BEGIN Input data

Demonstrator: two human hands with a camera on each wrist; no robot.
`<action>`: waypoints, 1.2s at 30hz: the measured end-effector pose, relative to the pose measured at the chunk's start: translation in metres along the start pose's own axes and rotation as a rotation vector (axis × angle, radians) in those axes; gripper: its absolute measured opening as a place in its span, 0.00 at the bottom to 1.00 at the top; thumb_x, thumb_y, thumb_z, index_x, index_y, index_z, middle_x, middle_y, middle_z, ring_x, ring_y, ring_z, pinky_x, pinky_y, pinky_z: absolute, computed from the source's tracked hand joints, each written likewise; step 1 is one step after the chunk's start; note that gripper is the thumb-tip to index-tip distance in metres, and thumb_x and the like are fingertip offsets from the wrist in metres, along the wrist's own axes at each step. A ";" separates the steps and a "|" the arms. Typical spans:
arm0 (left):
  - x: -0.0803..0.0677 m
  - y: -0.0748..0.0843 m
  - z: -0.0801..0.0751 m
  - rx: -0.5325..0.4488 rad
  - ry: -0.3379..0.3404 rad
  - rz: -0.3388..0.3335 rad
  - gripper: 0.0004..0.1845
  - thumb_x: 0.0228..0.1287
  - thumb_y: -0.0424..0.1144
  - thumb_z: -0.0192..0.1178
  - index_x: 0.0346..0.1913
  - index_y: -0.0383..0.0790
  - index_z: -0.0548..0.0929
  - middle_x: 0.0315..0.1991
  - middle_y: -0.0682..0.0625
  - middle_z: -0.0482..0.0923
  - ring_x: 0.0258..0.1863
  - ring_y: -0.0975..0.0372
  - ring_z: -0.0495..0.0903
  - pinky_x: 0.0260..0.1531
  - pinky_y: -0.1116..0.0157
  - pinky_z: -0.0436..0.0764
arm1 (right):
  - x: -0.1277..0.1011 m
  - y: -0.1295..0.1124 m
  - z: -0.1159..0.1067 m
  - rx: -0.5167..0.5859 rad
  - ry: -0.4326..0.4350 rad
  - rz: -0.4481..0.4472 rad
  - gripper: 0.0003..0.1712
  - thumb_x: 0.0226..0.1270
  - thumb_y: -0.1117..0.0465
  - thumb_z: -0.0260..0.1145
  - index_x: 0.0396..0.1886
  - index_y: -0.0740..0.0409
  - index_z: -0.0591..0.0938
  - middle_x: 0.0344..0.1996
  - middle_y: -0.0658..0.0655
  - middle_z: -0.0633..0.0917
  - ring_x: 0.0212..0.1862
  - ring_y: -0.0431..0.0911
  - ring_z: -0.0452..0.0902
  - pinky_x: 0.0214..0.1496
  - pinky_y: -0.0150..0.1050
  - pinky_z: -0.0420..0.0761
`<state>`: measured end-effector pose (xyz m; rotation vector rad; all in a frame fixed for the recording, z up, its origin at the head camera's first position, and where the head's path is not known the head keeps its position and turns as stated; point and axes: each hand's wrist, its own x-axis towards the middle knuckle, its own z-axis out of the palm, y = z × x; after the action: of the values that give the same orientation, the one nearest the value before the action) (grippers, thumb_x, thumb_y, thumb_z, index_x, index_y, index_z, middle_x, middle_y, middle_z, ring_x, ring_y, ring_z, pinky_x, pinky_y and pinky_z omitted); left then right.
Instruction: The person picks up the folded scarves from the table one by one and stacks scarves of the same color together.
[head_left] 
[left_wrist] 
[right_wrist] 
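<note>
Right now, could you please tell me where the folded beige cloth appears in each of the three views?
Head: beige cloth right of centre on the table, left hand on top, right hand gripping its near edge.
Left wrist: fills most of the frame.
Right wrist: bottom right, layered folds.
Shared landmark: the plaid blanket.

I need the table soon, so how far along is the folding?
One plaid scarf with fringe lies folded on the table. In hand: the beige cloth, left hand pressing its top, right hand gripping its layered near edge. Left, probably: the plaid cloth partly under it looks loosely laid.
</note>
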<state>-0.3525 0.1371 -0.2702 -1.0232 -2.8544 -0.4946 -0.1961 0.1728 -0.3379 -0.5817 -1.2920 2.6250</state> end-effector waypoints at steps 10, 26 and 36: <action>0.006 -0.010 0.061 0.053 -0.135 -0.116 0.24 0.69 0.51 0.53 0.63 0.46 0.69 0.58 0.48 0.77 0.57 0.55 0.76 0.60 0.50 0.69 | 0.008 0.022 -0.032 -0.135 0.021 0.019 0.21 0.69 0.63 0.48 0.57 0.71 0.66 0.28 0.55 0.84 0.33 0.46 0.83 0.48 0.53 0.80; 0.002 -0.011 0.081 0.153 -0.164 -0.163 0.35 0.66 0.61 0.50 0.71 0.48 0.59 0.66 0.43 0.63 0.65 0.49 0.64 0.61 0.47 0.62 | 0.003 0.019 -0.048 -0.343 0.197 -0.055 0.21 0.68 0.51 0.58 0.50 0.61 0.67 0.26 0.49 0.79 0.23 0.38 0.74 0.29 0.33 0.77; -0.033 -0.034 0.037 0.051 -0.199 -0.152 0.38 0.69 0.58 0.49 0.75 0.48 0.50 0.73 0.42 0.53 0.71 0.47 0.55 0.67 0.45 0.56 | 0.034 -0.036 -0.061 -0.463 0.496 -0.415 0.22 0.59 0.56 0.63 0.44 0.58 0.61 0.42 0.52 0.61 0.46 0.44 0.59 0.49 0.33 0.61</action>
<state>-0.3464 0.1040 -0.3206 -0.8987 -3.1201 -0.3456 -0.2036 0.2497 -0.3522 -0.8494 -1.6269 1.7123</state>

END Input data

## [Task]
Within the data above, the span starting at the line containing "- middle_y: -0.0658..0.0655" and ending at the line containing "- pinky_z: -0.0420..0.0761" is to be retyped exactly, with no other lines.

## [Written answer]
  - middle_y: -0.0658..0.0655
  - middle_z: -0.0633..0.0917
  - ring_x: 0.0212..0.1862
  - ring_y: -0.0431..0.0911
  - ring_z: -0.0452..0.0902
  - pinky_x: 0.0214..0.1496
  - pinky_y: -0.0150..0.1050
  - pinky_z: -0.0420..0.0761

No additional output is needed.